0

EDIT: I'm making a lot of head way, I am now trying to parse out single columns from my JSON file, not the entire row. I am getting an error however whenever I try to manipulate my DataFrame to get the results I want.

The error is: line 52, in df = pd.DataFrame.from_dict(mlbJson['stats_sortable_player']['queryResults']['name_display_first_last']) KeyError: 'name_display_first_last'

It only happens when I try to add another parameter, for instance i took out ['row'] and added ['name_display_first_last'] to get the first and last name of each player. If I leave in ['row'] it compiles, but gives me all the data, I only want certain snippets.

Any help would be greatly appreciated!
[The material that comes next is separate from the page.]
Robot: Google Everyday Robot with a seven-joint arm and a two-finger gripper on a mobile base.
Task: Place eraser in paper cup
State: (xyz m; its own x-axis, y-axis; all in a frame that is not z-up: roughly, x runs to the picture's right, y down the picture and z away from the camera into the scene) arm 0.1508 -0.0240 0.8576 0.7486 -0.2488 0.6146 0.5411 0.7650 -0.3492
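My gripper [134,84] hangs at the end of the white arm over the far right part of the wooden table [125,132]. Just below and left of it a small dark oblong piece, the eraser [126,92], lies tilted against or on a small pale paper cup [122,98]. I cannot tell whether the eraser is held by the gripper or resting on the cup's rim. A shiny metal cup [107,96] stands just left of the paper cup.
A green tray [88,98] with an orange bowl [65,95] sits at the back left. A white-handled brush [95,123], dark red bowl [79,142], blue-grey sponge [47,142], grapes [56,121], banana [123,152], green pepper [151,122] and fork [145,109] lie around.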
Thanks.

import requests
import pandas as pd
from bs4 import BeautifulSoup

# Scraping data from MLB.com

target = [MLB JSON][1]
mlbResponse = requests.get(target)
mlbJson = mlbResponse.json()
# Placing response in variable


# Collecting data and giving it names in pandas
data = {'Team': team, 'Line': line}
# places data table format, frames the data
table = pd.DataFrame(data)
# Creates excel file named Scrape
writer = pd.ExcelWriter('Scrape.xlsx')
# Moves table to excel taking in Parameters , 'Name of DOC and Sheet on that Doc'
table.to_excel(writer, 'Lines 1')


#stats = {'Name': name, 'Games': games, 'AtBats': ab, 'Runs': runs, 'Hits': hits, 'Doubles': doubles, 'Triples': triples, 'HR': hr, 'RBI': rbi, 'Walks': walks, 'SB': sb}
df = pd.DataFrame.from_dict(mlbJson['stats_sortable_player']['queryResults']['row'])
df.to_excel(writer, 'Batting 2')

# Saves File

writer.save()

1 Answers1

0

It looks like the website loads the data asynchronously through another request to a different URL. The response you're getting has empty <datagrid><\datagrid> tag, and soup2.select_one("#datagrid").find_next("table") returns None.
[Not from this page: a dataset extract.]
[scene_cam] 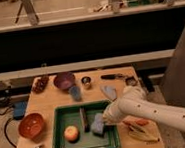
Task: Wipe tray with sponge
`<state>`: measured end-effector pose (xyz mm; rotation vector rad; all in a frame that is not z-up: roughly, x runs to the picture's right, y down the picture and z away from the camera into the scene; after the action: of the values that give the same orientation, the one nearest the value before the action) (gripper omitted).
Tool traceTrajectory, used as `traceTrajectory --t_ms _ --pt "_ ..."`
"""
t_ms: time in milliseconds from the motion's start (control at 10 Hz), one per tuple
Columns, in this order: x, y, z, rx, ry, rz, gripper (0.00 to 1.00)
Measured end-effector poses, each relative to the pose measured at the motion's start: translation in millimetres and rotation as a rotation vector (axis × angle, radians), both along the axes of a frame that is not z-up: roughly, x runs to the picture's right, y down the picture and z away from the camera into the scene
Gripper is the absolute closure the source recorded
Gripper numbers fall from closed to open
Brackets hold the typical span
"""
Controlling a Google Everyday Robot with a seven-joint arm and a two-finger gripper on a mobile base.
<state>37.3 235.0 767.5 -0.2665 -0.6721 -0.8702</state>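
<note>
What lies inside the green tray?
An apple, a dark stick and the sponge lie in the tray. The tool is at the sponge and covers its right side.

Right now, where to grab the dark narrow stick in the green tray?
Probably mid-shaft on the dark narrow stick, from above, closing across its thin width: it lies flat on the dark green plastic tray, too low for a side approach. The gripper sits beside it, at the blue-grey sponge.
</note>
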Motion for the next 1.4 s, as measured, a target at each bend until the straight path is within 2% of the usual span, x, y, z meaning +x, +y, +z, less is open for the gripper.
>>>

You can use the developer tools in your browser under the network tab to find the URL to actually load data, it looks like :

http://mlb.mlb.com/pubajax/wf/flow/stats.splayer?season=2016&sort_order=%27desc%27&sort_column=%27avg%27&stat_type=hitting&page_type=SortablePlayer&game_type=%27R%27&player_pool=ALL&season_type=ANY&sport_code=%27mlb%27&results=1000&recSP=1&recPP=50

You can modify your code to make a request to this URL, which returns json

mlbResponse = requests.get(url)
mlbJson = mlbResponse.json() # python 3, otherwise use json.loads(mlbResponse.content) 
df = pd.DataFrame(doc['stats_sortable_player']['queryResults']['row'])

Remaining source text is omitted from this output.